Ched Evans vs. The World

You have to feel sorry for Oldham, really. A club that almost lost half of its sponsors, had its name dragged through the mud, saw its own fanbase divided, and had a complete PR meltdown. Like Icarus flying too close to the sun, it was all as a result of chasing a golden ticket – the prize of signing an OK Championship striker who hasn't played any football for years on a free.

The appeal of lucre in football explains almost everything, so you could understand greedy chairmen willing to sell their club's soul for a great player on a free, but Ched Evans? It can't even make the slightest bit of financial sense. More worrying still was the apparent determination of the Oldham board to push it through, from the chairman talking of the club being "prepared to withstand the barrage of abuse" and wanting to keep the fans "in check".
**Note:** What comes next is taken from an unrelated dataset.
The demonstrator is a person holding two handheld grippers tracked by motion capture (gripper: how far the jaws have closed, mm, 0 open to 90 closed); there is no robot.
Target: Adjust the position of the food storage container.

So, here we are. The one thing it appears football club chairmen were willing to put money aside for and act on their principles is… the rights of rapists. Come back, Lord Longford, all is forgiven.

The SPFL in general

Yeah, I know, this is one of the most recurring subjects in this column apart from "huh, Arsenal, eh?" and "Michael Carrick is a useless clogger" but you people need to understand. There are five teams within five points of the top, and we're in January and a team that isn't Celtic is in first place. England's currently enduring a duopoly of its two most tiresome teams, and that's more exciting than Juventus, Real Madrid and Bayern Munich's processions, so where else are you going to go?

This really has the potential to be some serious, tell-your-grandkids, Sky-documentaries-in-30-years-time shit. Aberdeen look best placed to do it, with a little help from Marty McFly, and it really would be one of the most stunning upsets in British football for decades. This is what will be really remembered, and it'll be a nice appetiser for you ahead of the certain mayhem of that Old Firm semi-final at the end of the month.

Yeah, you might say it's competitive because Celtic are just shit, but who cares? The whole of Scottish football is shit. Has been for ages. Doesn't stop it being fun, especially when two of those five teams are one that just came up through the playoffs and one that is Caley Thistle – fucking Caley Thistle, a team from the fucking Highlands, who have about five fans and whose best player is some guy who was in my year at school. Just pick a horse at random and get involved, you'll have more fun than whatever bunch of absolute mugs you support are doing.